What the task asks: All the lines below should appear again unchanged, though their pictures should not.

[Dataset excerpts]
○ ○ ○ ○ ○

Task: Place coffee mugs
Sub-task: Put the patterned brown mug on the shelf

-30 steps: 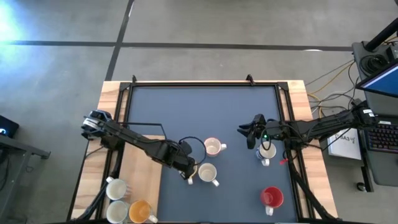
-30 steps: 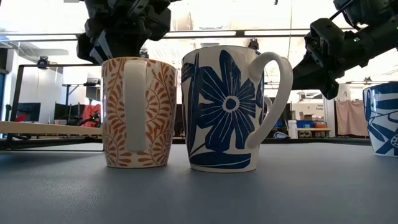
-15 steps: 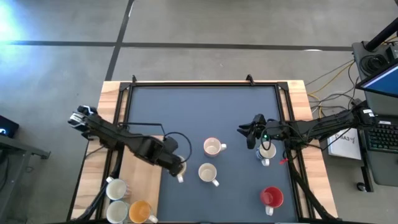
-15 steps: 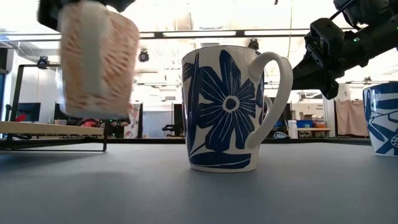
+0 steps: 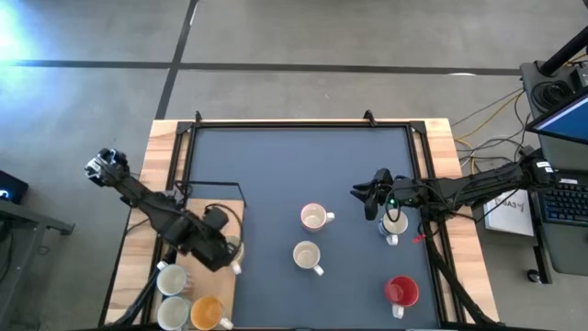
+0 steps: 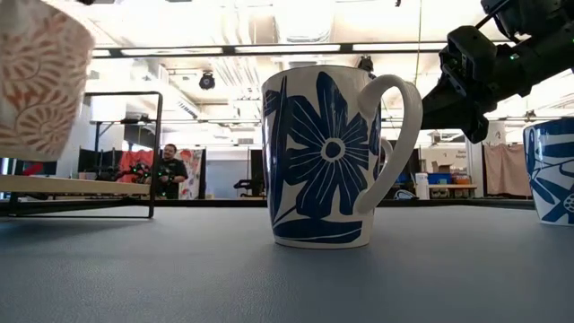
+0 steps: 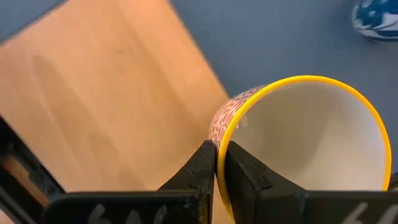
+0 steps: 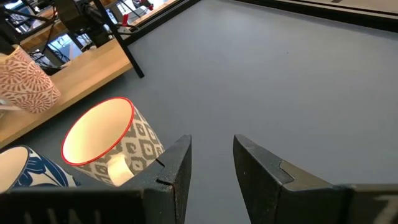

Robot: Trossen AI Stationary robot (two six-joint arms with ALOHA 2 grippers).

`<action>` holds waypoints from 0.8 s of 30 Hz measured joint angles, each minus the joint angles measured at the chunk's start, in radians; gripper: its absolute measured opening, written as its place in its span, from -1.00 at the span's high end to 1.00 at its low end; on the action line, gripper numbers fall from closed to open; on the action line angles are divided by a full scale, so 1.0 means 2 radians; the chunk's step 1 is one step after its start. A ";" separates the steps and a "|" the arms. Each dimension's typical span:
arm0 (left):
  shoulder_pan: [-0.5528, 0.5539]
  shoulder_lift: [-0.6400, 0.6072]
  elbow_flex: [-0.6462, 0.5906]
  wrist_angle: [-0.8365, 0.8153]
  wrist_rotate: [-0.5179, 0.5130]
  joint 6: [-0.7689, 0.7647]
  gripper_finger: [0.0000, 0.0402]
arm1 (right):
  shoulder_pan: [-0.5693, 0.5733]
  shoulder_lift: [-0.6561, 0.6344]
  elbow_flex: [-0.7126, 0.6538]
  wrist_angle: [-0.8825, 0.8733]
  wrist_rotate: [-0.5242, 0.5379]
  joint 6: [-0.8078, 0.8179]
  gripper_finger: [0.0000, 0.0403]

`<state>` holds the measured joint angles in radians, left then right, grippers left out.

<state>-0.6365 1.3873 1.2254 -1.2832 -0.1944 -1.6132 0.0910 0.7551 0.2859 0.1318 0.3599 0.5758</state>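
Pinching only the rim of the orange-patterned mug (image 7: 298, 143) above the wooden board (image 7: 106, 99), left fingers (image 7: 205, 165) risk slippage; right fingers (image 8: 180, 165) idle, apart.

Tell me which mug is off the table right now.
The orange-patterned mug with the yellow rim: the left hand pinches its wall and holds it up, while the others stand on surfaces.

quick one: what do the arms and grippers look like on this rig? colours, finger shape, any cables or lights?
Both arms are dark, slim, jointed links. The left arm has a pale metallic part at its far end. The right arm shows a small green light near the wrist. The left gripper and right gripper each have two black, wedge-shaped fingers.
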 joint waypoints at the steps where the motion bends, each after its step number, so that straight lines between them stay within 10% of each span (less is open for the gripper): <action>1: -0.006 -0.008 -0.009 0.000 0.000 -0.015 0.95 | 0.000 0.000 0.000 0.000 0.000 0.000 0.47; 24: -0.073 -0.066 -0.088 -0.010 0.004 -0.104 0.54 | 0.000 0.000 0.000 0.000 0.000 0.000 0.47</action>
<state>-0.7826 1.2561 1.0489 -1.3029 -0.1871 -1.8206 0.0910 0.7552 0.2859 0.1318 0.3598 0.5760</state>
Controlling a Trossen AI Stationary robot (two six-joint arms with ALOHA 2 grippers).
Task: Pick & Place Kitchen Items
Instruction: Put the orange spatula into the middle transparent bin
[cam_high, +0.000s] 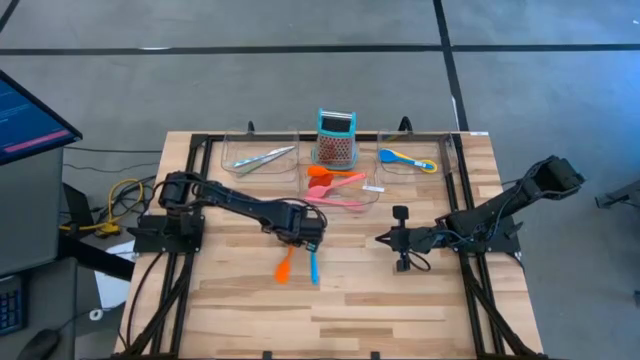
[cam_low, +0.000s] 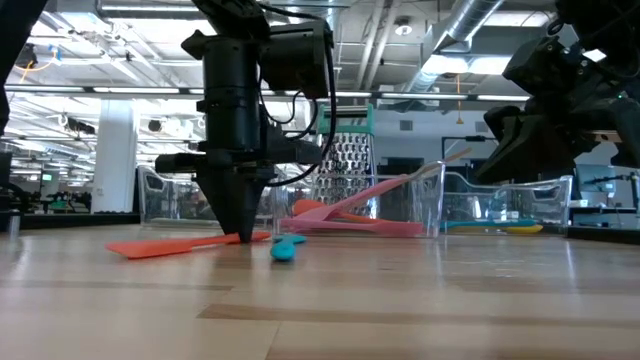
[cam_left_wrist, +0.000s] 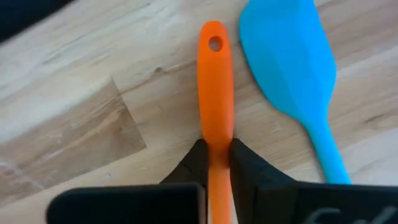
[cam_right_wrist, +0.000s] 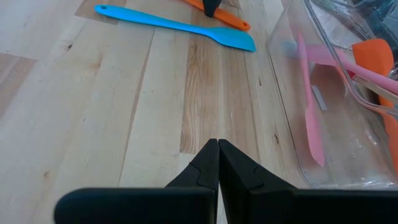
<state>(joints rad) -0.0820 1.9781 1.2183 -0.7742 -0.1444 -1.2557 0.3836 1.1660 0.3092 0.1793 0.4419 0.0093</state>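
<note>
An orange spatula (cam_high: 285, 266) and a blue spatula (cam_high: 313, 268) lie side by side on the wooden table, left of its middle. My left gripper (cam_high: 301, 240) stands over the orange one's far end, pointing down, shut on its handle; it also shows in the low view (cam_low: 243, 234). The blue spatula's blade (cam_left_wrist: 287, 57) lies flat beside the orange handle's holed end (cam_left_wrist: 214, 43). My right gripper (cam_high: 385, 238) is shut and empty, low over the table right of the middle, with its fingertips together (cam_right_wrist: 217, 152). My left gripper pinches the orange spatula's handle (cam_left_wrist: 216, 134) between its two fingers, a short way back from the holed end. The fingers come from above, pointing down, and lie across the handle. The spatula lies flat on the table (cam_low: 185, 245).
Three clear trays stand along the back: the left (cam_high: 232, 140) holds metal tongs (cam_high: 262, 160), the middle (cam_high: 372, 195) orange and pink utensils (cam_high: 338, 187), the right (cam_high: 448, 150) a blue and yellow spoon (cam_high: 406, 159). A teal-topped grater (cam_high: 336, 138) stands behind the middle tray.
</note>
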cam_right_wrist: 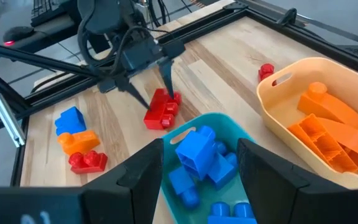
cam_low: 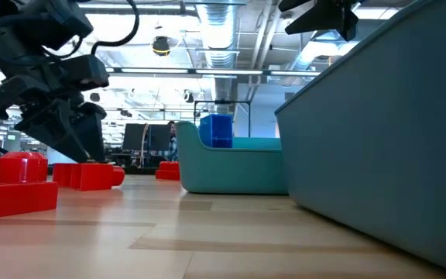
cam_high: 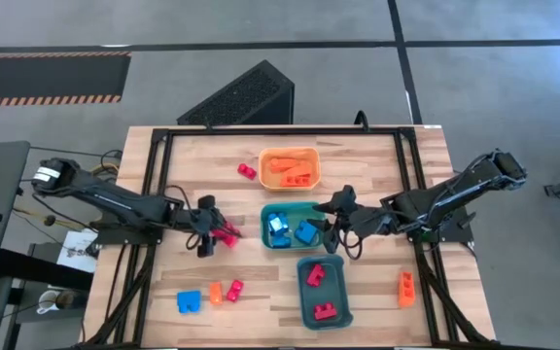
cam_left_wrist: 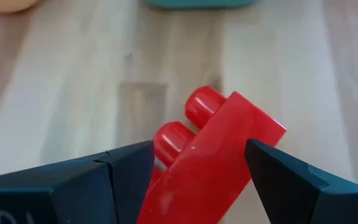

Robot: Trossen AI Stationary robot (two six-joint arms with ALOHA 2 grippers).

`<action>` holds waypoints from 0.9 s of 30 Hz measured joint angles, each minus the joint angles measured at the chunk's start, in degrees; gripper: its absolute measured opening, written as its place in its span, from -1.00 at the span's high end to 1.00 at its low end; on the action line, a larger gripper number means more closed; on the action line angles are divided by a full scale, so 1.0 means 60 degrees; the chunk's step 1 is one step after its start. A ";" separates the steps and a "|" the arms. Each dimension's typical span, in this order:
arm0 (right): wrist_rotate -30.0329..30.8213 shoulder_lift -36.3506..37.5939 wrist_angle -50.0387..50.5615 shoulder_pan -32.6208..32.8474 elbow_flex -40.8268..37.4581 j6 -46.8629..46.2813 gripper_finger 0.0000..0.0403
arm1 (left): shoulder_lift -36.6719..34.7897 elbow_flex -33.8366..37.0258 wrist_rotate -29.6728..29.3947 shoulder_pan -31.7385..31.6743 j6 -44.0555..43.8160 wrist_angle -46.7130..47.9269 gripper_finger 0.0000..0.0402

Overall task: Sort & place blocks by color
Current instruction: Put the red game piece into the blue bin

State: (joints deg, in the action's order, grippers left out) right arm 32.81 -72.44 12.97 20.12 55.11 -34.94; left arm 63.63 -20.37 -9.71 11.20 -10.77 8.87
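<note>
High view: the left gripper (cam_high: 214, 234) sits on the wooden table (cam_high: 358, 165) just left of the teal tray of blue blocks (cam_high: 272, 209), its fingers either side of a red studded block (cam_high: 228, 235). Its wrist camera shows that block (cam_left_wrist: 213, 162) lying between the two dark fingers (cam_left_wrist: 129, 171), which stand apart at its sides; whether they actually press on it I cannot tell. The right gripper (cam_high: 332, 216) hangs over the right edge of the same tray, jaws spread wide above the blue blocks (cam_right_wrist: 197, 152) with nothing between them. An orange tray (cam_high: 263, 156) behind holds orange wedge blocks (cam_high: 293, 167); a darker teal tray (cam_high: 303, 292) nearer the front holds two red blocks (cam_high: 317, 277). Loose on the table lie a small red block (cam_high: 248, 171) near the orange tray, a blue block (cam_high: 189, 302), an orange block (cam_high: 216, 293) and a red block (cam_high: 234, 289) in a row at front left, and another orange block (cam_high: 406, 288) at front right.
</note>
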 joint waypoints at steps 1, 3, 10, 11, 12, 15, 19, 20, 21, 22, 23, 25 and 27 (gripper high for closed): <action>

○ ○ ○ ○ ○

Answer to the exercise:
Task: Place coffee mugs
Sub-task: Put the patterned brown mug on the shelf

-30 steps: 
-30 steps: 
-15 steps: 
-15 steps: 
+0 steps: 
+0 steps: 
+0 steps: 
+0 steps: 

Robot: Trossen AI Stationary robot (two six-joint arms with ALOHA 2 grippers).

`<action>` holds waypoints from 0.8 s of 30 Hz measured joint angles, each minus the joint angles measured at the chunk's start, in radians; gripper: its absolute measured opening, written as its place in its span, from -1.00 at the span's high end to 1.00 at its low end; on the action line, gripper numbers fall from closed to open; on the action line angles are divided by a full scale, so 1.0 means 2 radians; the chunk's step 1 is one step after its start. A ";" separates the steps and a "|" the arms. Each dimension's typical span:
arm0 (left):
  shoulder_pan: [-0.5528, 0.5539]
  shoulder_lift: [-0.6400, 0.6072]
  elbow_flex: [-0.6462, 0.5906]
  wrist_angle: [-0.8365, 0.8153]
  wrist_rotate: [-0.5179, 0.5130]
  joint 6: [-0.7689, 0.7647]
  gripper_finger: [0.0000, 0.0402]
arm1 (right):
  shoulder_pan: [-0.5693, 0.5733]
  shoulder_lift: [-0.6561, 0.6344]
  elbow_flex: [-0.7126, 0.6538]
  wrist_angle: [-0.8825, 0.8733]
  wrist_rotate: [-0.5242, 0.5379]
  joint 6: [-0.8078, 0.8179]
  gripper_finger: [0.0000, 0.0403]

`<state>` holds the measured joint angles in radians, left then right, grippers left out.

<state>-0.6365 1.3873 1.2254 -1.2832 -0.1944 -1.6132 0.0910 0.7551 0.2859 0.1318 0.3599 0.5758</state>
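Pinching only the rim of the orange-patterned mug (image 7: 298, 143) above the wooden board (image 7: 106, 99), left fingers (image 7: 205, 165) risk slippage; right fingers (image 8: 180, 165) idle, apart.

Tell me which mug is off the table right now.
The orange-patterned mug with the yellow rim: the left hand pinches its wall and holds it up, while the others stand on surfaces.

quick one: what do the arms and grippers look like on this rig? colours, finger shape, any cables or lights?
Both arms are dark, slim, jointed links. The left arm has a pale metallic part at its far end. The right arm shows a small green light near the wrist. The left gripper and right gripper each have two black, wedge-shaped fingers.
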 joint waypoints at the steps where the motion bends, each after its step number, so that straight lines between them stay within 10% of each span (less is open for the gripper): <action>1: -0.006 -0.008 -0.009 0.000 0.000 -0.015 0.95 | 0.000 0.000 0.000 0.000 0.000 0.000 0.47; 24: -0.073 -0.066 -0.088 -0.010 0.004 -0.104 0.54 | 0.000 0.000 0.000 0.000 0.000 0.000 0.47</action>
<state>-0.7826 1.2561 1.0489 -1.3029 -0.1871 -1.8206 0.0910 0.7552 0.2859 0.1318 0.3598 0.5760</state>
Controlling a Trossen AI Stationary robot (two six-joint arms with ALOHA 2 grippers).
Task: Pick & Place Kitchen Items
Instruction: Put the orange spatula into the middle transparent bin
[cam_high, +0.000s] 
[cam_low, +0.000s] 
[cam_left_wrist, +0.000s] 
[cam_right_wrist, +0.000s] 
<state>(joints rad) -0.0820 1.9781 1.2183 -0.7742 -0.1444 -1.2557 0.3836 1.1660 0.3092 0.1793 0.4419 0.0093</state>
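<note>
An orange spatula (cam_high: 285, 266) and a blue spatula (cam_high: 313, 268) lie side by side on the wooden table, left of its middle. My left gripper (cam_high: 301, 240) stands over the orange one's far end, pointing down, shut on its handle; it also shows in the low view (cam_low: 243, 234). The blue spatula's blade (cam_left_wrist: 287, 57) lies flat beside the orange handle's holed end (cam_left_wrist: 214, 43). My right gripper (cam_high: 385, 238) is shut and empty, low over the table right of the middle, with its fingertips together (cam_right_wrist: 217, 152). My left gripper pinches the orange spatula's handle (cam_left_wrist: 216, 134) between its two fingers, a short way back from the holed end. The fingers come from above, pointing down, and lie across the handle. The spatula lies flat on the table (cam_low: 185, 245).
Three clear trays stand along the back: the left (cam_high: 232, 140) holds metal tongs (cam_high: 262, 160), the middle (cam_high: 372, 195) orange and pink utensils (cam_high: 338, 187), the right (cam_high: 448, 150) a blue and yellow spoon (cam_high: 406, 159). A teal-topped grater (cam_high: 336, 138) stands behind the middle tray.
</note>
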cam_right_wrist: 
cam_low: 
cam_high: 
cam_left_wrist: 

Robot: Trossen AI Stationary robot (two six-joint arms with ALOHA 2 grippers).

`<action>` holds waypoints from 0.9 s of 30 Hz measured joint angles, each minus the joint angles measured at the chunk's start, in degrees; gripper: its absolute measured opening, written as its place in its span, from -1.00 at the span's high end to 1.00 at its low end; on the action line, a larger gripper number means more closed; on the action line angles are divided by a full scale, so 1.0 means 60 degrees; the chunk's step 1 is one step after its start. A ";" separates the steps and a "|" the arms. Each dimension's typical span, in this order:
arm0 (right): wrist_rotate -30.0329..30.8213 shoulder_lift -36.3506..37.5939 wrist_angle -50.0387..50.5615 shoulder_pan -32.6208..32.8474 elbow_flex -40.8268..37.4581 j6 -46.8629..46.2813 gripper_finger 0.0000..0.0403
arm1 (left): shoulder_lift -36.6719..34.7897 elbow_flex -33.8366..37.0258 wrist_rotate -29.6728..29.3947 shoulder_pan -31.7385..31.6743 j6 -44.0555..43.8160 wrist_angle -46.7130..47.9269 gripper_finger 0.0000..0.0402

Overall task: Sort & place blocks by color
Current instruction: Put the red game piece into the blue bin

State: (joints deg, in the action's order, grippers left out) right arm 32.81 -72.44 12.97 20.12 55.11 -34.94; left arm 63.63 -20.37 -9.71 11.20 -10.77 8.87
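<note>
High view: the left gripper (cam_high: 214, 234) sits on the wooden table (cam_high: 358, 165) just left of the teal tray of blue blocks (cam_high: 272, 209), its fingers either side of a red studded block (cam_high: 228, 235). Its wrist camera shows that block (cam_left_wrist: 213, 162) lying between the two dark fingers (cam_left_wrist: 129, 171), which stand apart at its sides; whether they actually press on it I cannot tell. The right gripper (cam_high: 332, 216) hangs over the right edge of the same tray, jaws spread wide above the blue blocks (cam_right_wrist: 197, 152) with nothing between them. An orange tray (cam_high: 263, 156) behind holds orange wedge blocks (cam_high: 293, 167); a darker teal tray (cam_high: 303, 292) nearer the front holds two red blocks (cam_high: 317, 277). Loose on the table lie a small red block (cam_high: 248, 171) near the orange tray, a blue block (cam_high: 189, 302), an orange block (cam_high: 216, 293) and a red block (cam_high: 234, 289) in a row at front left, and another orange block (cam_high: 406, 288) at front right.
</note>
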 joint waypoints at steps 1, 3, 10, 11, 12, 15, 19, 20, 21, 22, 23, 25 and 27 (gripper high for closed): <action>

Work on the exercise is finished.